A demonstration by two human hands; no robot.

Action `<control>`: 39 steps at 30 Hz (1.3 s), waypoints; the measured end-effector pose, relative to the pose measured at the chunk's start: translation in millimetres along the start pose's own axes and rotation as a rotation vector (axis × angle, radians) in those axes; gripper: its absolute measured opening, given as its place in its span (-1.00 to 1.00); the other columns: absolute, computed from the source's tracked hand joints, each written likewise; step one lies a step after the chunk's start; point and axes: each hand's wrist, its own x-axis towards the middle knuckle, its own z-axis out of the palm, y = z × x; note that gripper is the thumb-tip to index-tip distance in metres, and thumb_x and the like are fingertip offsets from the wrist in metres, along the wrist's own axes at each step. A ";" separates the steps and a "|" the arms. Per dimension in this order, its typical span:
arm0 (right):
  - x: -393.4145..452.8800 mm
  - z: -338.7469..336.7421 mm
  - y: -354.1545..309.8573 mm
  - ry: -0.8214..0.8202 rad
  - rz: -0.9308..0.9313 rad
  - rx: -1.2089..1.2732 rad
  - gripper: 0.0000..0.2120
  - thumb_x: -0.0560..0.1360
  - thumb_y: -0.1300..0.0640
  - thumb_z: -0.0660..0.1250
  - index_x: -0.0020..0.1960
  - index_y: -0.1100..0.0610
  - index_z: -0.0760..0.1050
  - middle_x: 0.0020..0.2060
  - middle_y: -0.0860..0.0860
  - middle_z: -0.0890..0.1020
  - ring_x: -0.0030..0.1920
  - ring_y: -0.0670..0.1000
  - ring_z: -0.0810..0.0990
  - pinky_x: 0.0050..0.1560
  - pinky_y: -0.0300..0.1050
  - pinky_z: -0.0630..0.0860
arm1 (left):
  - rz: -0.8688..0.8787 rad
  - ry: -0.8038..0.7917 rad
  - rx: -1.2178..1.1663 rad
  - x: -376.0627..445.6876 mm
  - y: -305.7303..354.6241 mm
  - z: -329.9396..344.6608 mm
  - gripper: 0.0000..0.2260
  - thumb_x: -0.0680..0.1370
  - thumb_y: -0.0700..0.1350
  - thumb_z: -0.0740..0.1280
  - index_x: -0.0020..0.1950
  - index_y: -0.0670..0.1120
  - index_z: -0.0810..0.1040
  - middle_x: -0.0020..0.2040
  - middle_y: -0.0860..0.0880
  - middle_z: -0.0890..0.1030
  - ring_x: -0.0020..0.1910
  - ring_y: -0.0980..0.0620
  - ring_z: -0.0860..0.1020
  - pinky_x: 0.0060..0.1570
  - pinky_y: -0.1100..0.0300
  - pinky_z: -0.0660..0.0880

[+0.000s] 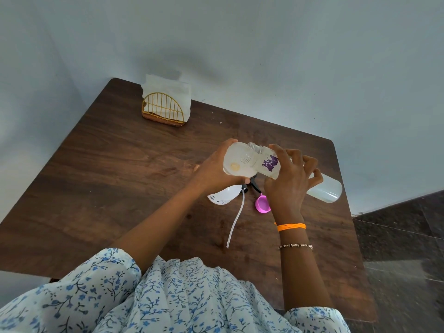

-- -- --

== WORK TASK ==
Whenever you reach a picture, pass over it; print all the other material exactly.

== RESULT OF THIS TASK ==
A demonstration by two human hands; no robot.

Action `<control>`: 39 steps at 30 Hz (1.3 s), waypoints; the measured end-effector pose, relative to the pose measured at the chunk's start: translation in millimetres along the start pose's own axes and rotation as a rotation vector (axis × angle, radians) in those axes; gripper: its absolute measured opening, given as its place in its span (-1.00 to 1.00); the other columns: absolute, computed from the source's tracked hand joints, each written likewise; step one lies a step after the chunk's start; point and axes: each hand's wrist, its own x-axis towards the middle knuckle, its own z-axis out of the palm, y = z × x; note that gripper is the thumb-tip to index-tip distance in metres, and thumb_x and the like are fingertip offsets from the wrist in metres, along the wrist's own axes at each step. A ";" separates the steps and a "|" the arms. Per dimension in this order, its typical span:
arm0 (right):
  - x: -393.4145..452.8800 mm
  - z: -338.7469..336.7421 mm
  - y: -354.1545..309.8573 mm
  - ry: -0.8214..0.8202 rad
  - rz: -0.9308..0.9313 rad
  - rx: -1.2089..1.2732 rad
  - gripper: 0.0000..0.2120
  - thumb_x: -0.0560..0.1360
  - thumb_y: -0.1300..0.0640
  - thumb_z: -0.0660..0.1250
  - index_x: -0.0020..0.1960
  - index_y: -0.1100..0.0610
  - index_z: -0.0760..0.1050
  - middle_x: 0.0020..0.2060
  - middle_y: -0.0860..0.0860
  - middle_z: -0.0890..0.1020
  - ring_x: -0.0030..0.1920
  - ring_y: -0.0670..0.1000
  - ring_z: -0.0810..0.0990
  - pinky_x: 0.0050..0.1560
  - pinky_y: -0.0300..0.1050
  - pinky_z: -0.0630..0.0860
arm1 (left):
  - rz: -0.8688..0.8787 rad
  - ry: -0.8038..0.7917 rad
  - rx: -1.2178..1.1663 rad
  - x: -376.0627..445.6876 mm
  - y: -305.7303..354.6241 mm
  - z: -329.9396..344.6608 mm
  - gripper: 0.0000..0.2260
  - thumb_x: -0.0680..0.1370
  - thumb_y: -0.0700..0.1350
  - thumb_z: -0.0740..0.1280
  - index_x: -0.0020..0.1950
  - index_y: -0.0670..0.1120
  - index_z: -0.0810..0.1040
  - middle_x: -0.0020..0.2040
  - middle_y: -0.0860..0.0880
  - middle_z: -0.0890..0.1030
  - ring_x: -0.0020..0.1910
  - ring_y: -0.0980..0.0620
  - ring_z: -0.0860..0.1020
  - pinky_x: 0.0060..0.1570
  - pinky_y: -0.1100..0.0300
  - pinky_z: -0.0660..0.0880

[+0.000s] 

This exercise requires no further output.